Eine der ersten Einstellungen zeigt einen Jungen auf einer Schaukel, genauer gesagt zeigt sie den Jungen direkt in der Schaukelbewegung, sie zeigt den letzten Stoß, der dem Jungen versetzt wird und dann, wie er auf der Schaukel nach vorne drängt, dann nach oben, gen Himmel. Zwei, drei Einstellungen später nimmt die Kamera die Bewegung der Schaukel auf, sie schwingt durch die Luft, wird für einen Moment Teil eines Kinderspiels, wird selbst angestoßen, aktiviert. Oft schneidet Malick auf diese Weise direkt in die Bewegung, sowohl in die einer Figur als auch in die der Kamera. Es gibt einige Bewegungsmuster im FIlm, die sich wiederholen und ständig variiert werden: das Schaukeln, das Kreiseln, der Blick / Schwenk nach oben, direkt gen Himmel oder entlang des Stamms eines Baumes, dazwischen gibt es chaotischere, ungeordnete Erkundungen: Sequenzen, in denen sich der Film vom eigenen Montagefluss mitreißen zu lassen scheint, Affekte, die die Kamera produziert und von denen sie gleichzeitig selbst infiziert wird.

Es scheint, dafür sprechen die Reaktionen in Cannes (und auch im perlentaucher-Kollegenkreis), durchaus möglich zu sein, "The Tree of Life" als Ganzes abzulehnen; eine solche komplette Zurückweisung nachzuvollziehen fällt mir schwer, üben doch diese Bilderfolgen - immer neue Annäherungen an eine durch kein konventionalisiertes Bewusststein vorstrukturierte und deshalb noch einmal neu verzauberte Welt - bereits für sich selbst, vor ihrer Aufladung mit Phylogenese, Familienroman oder Metaphysik eine ungeheure Faszination aus, schon ob ihres Wagemuts, ihrer formalen Freiheit. Manche Passage gerade in der ersten Stunde des Films sieht fast so aus, als hätte der große Experimentalfilmer Stan Brakhage für einmal versucht, einen Film mit Figuren und einer fiktionalen Ebene zu drehen.
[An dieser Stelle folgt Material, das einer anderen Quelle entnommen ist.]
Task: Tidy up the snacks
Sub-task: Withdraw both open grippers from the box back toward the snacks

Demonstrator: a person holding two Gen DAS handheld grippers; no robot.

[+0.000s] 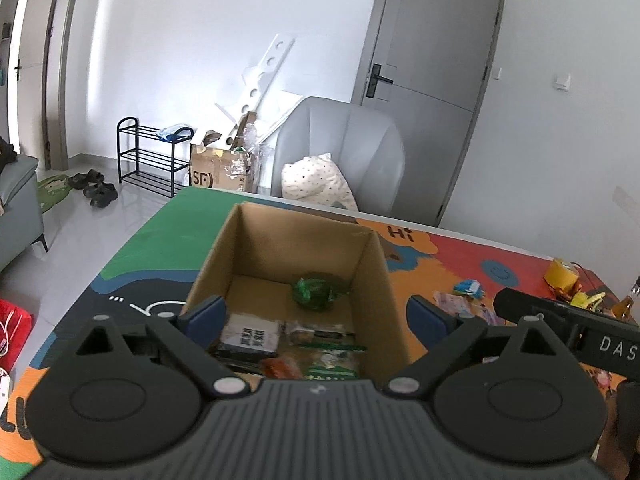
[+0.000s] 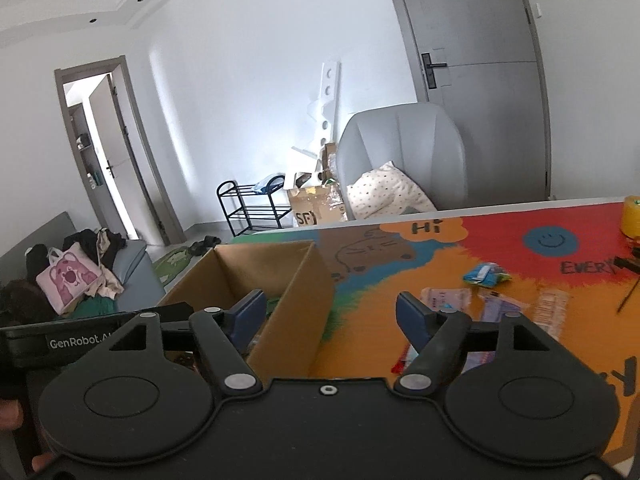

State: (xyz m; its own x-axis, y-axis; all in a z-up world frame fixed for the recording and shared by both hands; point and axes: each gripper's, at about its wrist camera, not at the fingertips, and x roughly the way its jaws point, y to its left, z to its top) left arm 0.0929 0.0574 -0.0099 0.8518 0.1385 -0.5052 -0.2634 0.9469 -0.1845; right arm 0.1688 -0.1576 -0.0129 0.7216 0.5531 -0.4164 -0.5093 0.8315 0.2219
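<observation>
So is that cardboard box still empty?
No, the cardboard box already holds a green packet and several other wrapped snacks on its floor, seen from the left claw's camera.

The left gripper's (image 1: 318, 316) body hides the near part of the cardboard box (image 1: 372, 272), covering some snack packets (image 1: 296, 344) whose print is too blurred to read. In the right wrist view, packets on the tabletop (image 2: 400, 272) are motion-blurred, and the yellow tape roll (image 2: 632, 216) is cut by the edge.
</observation>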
Was der Film dann mit und neben diesen Bildern macht, ist eine andere Sache. Im Kern ist "The Tree of Life" ein Erinnerungsfilm. Auf der einen Seite gibt es einen Mann fortgeschrittenen Alters (Sean Penn), der gelegentlich auftaucht und zwischen verspiegelten Hochhäusern eine unterdefinierte psychologische Krise zu bearbeiten scheint, auf der anderen Seite entwirft der Film ein Familien- und Jungenderzählung aus dem Texas der Fünfziger Jahre: drei Söhne, von denen einer vor dem Erreichen des Erwachsenenalters stirbt, eine fast ins Außerweltlich-Engelhafte idealisierte, dabei aber schwache Mutter (Jessica Chastain), ein dominanter, brutaler Vater (Brad Pitt). Insoweit man den Film auf eine ihm zugrunde liegende lineare Zeitachse zurechtbiegen möchte, ist die Penn-Figur die Erzählgegenwart und der restliche Film seine Jugenderinnerung.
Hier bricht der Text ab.